▸ **What this task involves**
The lines to be copied are those below that contain "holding".

━━━━━━━━━━━━━━━━━━━━

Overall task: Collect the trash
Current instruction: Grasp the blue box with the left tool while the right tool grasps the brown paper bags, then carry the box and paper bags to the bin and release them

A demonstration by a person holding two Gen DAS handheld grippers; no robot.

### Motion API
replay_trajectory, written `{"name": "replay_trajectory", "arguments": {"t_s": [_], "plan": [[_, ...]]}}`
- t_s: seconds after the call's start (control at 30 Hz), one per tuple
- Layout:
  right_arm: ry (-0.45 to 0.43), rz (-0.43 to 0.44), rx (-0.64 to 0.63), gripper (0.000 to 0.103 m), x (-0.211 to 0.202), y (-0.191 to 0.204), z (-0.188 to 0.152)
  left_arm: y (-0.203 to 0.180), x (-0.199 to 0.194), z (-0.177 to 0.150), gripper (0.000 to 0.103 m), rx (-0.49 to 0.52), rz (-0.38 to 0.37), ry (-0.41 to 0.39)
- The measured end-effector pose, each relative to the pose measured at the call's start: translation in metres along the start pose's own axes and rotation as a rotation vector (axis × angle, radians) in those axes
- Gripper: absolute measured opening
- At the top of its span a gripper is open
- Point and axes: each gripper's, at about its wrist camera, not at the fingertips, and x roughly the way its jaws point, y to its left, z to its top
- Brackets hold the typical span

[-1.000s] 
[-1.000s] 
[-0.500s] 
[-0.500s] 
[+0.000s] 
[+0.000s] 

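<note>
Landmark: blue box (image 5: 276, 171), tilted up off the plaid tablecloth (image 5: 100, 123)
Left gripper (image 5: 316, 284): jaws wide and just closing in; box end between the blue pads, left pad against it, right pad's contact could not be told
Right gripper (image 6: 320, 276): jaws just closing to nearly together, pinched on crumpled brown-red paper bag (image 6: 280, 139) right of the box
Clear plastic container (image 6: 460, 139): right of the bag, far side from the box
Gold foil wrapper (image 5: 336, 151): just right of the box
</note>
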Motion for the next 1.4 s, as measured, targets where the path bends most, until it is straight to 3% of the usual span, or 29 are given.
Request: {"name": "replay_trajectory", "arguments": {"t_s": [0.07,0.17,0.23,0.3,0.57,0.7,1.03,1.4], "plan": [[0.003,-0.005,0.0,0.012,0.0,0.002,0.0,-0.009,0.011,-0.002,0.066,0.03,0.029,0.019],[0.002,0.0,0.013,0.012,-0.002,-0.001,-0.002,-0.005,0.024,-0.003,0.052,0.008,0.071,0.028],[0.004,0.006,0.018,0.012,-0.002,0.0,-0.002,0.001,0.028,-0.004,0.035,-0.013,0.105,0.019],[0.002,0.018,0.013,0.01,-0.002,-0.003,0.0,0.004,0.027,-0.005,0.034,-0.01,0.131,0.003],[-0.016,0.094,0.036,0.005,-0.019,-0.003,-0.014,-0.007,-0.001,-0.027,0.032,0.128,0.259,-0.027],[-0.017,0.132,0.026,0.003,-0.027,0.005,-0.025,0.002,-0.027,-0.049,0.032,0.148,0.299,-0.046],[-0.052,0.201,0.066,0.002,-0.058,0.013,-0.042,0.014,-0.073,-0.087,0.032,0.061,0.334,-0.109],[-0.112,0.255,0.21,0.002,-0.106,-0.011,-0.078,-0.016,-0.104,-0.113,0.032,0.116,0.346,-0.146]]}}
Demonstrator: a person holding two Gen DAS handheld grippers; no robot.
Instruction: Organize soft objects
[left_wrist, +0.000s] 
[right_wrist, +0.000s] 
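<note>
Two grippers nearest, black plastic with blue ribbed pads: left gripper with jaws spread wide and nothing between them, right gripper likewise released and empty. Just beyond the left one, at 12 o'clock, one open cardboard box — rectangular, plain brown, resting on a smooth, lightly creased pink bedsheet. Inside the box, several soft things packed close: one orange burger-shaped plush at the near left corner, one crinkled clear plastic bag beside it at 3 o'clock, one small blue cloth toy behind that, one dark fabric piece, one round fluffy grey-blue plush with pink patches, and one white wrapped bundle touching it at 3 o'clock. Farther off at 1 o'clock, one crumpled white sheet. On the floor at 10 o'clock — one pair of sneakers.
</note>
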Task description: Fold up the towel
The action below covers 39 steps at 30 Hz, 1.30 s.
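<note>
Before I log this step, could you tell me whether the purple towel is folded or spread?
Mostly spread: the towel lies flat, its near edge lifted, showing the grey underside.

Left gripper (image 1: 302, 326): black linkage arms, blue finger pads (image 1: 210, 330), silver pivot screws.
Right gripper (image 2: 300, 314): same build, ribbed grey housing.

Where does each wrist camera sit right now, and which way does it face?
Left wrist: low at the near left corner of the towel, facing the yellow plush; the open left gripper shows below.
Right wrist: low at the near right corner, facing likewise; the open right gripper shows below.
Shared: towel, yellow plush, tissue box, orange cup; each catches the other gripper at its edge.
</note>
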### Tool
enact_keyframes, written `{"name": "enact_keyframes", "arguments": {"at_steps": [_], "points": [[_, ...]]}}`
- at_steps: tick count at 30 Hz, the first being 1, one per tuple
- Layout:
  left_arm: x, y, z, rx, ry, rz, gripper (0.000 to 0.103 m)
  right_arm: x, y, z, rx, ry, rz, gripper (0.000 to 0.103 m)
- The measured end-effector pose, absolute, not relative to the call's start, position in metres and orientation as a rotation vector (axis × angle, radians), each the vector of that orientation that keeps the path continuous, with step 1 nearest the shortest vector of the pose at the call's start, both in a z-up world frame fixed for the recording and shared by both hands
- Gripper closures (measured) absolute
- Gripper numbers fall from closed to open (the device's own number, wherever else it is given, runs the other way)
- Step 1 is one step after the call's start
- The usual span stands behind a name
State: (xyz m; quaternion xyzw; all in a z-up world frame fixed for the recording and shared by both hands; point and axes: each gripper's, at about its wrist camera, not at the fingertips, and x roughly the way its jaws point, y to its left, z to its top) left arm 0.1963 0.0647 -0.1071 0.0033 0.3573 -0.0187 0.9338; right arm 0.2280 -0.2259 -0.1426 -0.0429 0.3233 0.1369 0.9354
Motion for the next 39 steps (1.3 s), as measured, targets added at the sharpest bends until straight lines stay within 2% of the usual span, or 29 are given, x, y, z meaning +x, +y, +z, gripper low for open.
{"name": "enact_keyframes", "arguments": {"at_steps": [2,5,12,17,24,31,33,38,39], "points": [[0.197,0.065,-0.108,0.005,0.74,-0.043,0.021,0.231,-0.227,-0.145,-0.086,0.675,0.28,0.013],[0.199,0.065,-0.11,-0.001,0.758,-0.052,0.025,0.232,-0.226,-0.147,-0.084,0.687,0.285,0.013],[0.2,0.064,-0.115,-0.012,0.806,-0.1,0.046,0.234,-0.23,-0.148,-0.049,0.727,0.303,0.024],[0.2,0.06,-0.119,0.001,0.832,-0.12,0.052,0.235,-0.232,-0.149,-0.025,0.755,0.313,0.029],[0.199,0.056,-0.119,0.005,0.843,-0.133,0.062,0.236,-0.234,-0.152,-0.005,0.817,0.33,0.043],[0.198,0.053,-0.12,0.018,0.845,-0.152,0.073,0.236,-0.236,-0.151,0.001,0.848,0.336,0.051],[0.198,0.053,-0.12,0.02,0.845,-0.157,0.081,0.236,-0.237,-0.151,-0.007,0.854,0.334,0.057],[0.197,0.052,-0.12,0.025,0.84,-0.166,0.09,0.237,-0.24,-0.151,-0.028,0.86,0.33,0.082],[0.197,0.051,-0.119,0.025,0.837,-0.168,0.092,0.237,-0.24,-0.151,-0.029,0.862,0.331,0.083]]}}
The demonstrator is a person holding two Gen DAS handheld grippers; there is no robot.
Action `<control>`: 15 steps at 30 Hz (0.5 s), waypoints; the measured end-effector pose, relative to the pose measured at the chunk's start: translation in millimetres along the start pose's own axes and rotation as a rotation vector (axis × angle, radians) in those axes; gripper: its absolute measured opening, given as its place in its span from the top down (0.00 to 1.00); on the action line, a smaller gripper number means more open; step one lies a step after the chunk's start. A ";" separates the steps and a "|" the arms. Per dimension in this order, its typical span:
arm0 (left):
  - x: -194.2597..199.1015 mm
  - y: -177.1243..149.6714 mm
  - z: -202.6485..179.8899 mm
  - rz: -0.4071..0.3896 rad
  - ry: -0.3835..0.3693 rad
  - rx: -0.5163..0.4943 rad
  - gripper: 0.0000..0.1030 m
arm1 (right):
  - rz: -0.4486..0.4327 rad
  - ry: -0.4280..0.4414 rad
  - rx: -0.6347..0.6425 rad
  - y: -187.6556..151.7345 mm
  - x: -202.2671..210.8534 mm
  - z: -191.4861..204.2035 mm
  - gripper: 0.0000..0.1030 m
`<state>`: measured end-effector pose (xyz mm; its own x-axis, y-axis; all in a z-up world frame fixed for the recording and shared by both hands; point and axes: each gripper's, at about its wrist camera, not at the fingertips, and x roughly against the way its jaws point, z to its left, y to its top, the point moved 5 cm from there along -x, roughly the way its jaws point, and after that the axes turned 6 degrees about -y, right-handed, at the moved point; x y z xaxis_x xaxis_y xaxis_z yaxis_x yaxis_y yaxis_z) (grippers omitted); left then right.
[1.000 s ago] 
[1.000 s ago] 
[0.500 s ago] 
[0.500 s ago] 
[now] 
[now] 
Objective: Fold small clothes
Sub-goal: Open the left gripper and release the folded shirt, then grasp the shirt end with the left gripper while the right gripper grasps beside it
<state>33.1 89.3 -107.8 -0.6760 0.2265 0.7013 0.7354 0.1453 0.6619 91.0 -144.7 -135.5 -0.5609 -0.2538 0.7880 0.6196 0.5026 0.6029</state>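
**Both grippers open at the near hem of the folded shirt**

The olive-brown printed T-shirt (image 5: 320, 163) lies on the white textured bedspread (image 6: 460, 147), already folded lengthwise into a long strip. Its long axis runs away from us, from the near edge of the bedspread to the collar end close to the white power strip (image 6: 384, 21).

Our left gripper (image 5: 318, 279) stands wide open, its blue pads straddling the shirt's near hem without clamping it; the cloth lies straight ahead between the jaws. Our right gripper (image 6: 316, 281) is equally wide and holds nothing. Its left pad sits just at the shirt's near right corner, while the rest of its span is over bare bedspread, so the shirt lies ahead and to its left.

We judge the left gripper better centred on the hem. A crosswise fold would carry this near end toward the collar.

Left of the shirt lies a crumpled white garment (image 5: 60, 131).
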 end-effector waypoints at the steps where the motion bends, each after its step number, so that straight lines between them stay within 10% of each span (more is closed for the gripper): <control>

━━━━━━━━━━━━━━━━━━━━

▸ **The completed task**
A demonstration by a person holding two Gen DAS handheld grippers; no robot.
Demonstrator: a person holding two Gen DAS handheld grippers; no robot.
The demonstrator is a person holding two Gen DAS handheld grippers; there is no robot.

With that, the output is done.